= How to complete this task =
Reproduce exactly the lines below from the one containing "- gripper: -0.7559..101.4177" through the one containing "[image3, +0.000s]", including both, and nothing else.

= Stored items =
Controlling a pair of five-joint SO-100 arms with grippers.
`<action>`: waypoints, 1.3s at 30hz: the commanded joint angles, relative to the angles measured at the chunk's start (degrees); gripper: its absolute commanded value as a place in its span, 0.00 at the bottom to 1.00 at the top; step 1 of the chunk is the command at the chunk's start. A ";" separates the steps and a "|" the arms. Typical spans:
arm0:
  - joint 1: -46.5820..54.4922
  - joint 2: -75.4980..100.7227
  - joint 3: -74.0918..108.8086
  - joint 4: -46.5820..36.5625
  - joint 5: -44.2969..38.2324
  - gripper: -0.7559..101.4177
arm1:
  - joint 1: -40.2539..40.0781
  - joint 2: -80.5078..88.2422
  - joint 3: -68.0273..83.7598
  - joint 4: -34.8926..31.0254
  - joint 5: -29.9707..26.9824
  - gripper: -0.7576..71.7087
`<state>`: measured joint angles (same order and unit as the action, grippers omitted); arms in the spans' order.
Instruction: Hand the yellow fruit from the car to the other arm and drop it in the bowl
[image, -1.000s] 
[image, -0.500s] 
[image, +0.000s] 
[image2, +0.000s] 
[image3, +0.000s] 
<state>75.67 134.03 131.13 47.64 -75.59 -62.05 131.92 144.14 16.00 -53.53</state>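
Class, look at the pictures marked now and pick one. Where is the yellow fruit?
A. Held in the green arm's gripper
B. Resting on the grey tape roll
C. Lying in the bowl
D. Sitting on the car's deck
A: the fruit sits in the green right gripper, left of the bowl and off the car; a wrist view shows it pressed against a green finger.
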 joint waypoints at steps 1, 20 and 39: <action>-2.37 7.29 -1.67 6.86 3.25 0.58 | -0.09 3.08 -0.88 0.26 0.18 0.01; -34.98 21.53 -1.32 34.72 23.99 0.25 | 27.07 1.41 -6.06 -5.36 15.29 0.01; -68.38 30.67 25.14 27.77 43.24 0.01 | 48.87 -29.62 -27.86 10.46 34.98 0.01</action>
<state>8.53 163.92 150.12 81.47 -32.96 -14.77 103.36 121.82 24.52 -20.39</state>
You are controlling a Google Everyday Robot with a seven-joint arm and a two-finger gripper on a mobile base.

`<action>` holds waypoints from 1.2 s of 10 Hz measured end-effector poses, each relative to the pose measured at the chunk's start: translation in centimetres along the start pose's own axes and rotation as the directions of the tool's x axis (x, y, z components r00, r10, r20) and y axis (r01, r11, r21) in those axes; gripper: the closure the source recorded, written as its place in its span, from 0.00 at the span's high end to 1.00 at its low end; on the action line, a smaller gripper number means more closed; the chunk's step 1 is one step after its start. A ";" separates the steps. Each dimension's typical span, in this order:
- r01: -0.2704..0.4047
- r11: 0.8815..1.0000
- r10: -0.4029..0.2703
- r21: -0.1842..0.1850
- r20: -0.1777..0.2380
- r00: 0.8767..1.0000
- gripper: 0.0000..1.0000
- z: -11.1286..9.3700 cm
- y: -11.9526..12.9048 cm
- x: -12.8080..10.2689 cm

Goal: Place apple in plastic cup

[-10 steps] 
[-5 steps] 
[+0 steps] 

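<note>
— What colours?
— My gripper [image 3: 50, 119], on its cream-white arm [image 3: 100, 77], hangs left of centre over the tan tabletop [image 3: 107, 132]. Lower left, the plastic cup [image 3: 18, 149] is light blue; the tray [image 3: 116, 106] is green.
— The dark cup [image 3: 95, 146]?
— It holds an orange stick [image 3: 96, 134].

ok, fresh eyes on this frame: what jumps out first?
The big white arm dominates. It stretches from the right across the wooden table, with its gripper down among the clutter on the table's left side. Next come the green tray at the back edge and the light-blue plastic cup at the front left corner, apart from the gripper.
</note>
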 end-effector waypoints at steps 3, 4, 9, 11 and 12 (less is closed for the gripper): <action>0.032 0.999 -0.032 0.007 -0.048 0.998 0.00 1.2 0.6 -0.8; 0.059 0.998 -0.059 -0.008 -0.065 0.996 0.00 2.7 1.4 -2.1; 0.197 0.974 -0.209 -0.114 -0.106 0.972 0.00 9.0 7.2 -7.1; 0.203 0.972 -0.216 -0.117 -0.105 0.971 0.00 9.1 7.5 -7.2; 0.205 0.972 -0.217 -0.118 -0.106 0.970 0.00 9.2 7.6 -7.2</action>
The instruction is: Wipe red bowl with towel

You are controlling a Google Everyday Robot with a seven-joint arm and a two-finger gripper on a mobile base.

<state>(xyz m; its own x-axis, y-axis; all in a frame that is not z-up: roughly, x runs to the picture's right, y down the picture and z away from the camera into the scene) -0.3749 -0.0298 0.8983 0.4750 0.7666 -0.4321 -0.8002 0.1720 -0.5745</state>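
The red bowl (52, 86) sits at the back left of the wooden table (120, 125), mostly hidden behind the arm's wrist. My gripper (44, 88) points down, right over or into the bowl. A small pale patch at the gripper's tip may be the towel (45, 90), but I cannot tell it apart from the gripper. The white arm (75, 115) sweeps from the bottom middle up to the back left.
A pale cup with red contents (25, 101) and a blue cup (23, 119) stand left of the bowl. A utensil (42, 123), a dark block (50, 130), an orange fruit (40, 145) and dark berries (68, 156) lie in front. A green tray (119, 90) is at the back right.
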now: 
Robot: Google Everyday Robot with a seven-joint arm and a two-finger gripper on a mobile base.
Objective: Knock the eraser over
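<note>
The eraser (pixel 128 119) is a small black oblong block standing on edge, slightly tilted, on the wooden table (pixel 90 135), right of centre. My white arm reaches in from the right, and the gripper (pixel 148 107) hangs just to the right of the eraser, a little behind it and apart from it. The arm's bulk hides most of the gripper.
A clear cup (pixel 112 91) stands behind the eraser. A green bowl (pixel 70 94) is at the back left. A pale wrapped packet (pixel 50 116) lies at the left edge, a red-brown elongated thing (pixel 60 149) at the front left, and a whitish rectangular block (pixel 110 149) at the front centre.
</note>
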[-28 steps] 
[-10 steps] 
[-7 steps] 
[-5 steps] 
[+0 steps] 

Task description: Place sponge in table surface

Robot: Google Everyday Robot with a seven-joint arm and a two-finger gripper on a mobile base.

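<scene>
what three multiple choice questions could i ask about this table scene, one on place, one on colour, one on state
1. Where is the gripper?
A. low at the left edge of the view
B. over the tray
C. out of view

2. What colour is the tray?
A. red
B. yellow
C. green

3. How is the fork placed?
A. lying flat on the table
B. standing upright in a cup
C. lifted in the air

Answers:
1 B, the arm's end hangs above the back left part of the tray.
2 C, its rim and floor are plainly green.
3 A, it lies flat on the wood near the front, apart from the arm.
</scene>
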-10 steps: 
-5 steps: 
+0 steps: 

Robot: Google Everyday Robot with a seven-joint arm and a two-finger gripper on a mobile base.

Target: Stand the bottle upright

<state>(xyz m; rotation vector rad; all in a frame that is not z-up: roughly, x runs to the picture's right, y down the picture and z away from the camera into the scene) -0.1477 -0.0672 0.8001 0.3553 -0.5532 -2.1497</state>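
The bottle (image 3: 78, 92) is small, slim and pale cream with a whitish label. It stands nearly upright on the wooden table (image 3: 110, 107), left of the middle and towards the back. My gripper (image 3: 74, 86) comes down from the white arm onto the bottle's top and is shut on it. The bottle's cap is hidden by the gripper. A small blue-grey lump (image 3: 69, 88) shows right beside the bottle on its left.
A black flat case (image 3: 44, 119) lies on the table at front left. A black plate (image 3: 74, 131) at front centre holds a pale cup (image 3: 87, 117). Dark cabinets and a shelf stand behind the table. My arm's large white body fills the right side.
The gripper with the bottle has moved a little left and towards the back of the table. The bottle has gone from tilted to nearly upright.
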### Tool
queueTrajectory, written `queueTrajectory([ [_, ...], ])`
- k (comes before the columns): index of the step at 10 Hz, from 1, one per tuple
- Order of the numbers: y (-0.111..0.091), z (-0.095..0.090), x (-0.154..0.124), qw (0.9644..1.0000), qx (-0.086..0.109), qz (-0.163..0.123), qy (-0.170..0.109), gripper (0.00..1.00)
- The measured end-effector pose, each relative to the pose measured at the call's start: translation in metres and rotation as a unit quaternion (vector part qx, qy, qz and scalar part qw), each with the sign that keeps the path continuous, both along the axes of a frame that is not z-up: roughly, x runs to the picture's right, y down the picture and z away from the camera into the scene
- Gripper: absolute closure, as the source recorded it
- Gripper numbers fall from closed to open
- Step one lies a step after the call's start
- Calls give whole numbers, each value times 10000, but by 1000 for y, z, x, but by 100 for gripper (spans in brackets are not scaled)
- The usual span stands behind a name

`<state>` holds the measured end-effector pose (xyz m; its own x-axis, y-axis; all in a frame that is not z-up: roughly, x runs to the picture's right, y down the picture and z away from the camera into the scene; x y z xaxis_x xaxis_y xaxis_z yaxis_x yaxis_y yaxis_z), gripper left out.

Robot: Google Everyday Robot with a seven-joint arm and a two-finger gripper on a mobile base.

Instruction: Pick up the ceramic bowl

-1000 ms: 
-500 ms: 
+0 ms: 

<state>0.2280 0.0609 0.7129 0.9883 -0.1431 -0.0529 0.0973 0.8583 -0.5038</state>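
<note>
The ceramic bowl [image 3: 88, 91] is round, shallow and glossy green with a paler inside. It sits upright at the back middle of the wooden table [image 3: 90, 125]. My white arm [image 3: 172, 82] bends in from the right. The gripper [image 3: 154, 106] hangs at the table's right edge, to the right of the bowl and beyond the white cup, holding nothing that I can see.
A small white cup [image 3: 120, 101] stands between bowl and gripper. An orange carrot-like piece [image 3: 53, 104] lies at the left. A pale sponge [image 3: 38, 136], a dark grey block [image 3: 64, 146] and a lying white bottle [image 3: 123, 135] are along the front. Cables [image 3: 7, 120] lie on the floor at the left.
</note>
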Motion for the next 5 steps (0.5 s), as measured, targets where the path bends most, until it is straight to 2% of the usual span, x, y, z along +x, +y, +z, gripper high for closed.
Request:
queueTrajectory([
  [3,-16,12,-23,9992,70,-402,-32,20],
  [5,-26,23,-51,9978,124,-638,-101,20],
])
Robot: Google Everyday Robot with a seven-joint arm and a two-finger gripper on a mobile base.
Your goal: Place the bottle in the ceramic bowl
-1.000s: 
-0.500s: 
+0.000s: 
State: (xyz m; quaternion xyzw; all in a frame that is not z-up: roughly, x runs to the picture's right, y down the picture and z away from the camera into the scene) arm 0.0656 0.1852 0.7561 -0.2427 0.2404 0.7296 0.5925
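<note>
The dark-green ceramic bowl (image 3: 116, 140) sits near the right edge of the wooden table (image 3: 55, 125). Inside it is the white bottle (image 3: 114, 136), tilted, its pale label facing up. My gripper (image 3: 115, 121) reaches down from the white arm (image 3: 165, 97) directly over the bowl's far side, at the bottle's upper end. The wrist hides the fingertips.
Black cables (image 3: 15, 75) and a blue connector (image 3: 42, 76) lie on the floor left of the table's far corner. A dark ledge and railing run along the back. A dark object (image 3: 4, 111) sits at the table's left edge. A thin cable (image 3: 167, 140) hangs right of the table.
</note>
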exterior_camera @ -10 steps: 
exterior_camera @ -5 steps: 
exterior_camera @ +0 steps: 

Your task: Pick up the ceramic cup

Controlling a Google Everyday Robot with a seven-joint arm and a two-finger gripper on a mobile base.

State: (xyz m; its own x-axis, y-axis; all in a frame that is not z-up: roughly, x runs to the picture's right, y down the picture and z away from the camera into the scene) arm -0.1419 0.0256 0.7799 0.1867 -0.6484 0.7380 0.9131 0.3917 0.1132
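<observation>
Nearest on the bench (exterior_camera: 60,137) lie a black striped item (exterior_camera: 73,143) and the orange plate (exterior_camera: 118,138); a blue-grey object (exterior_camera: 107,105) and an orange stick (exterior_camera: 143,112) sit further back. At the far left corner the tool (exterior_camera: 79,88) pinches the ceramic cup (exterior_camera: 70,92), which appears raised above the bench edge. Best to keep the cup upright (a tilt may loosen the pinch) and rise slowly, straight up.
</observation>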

= Solution for this problem =
  - gripper: -0.7559..101.4177
arm1:
  - joint 1: -40.2539..40.0781
  - joint 2: -80.5078..88.2422
  - joint 3: -68.0273..83.7598
  - joint 4: -34.8926..31.0254
  - joint 5: -29.9707..26.9824
  - gripper: -0.7576..71.7087
`<state>`: measured joint angles (same order and unit as the action, grippers omitted); arms in the spans' order.
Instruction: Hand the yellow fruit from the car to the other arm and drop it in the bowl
[image, -1.000s] 
[image, -0.500s] 
[image, +0.000s] 
[image2, +0.000s] 
[image3, +0.000s] 

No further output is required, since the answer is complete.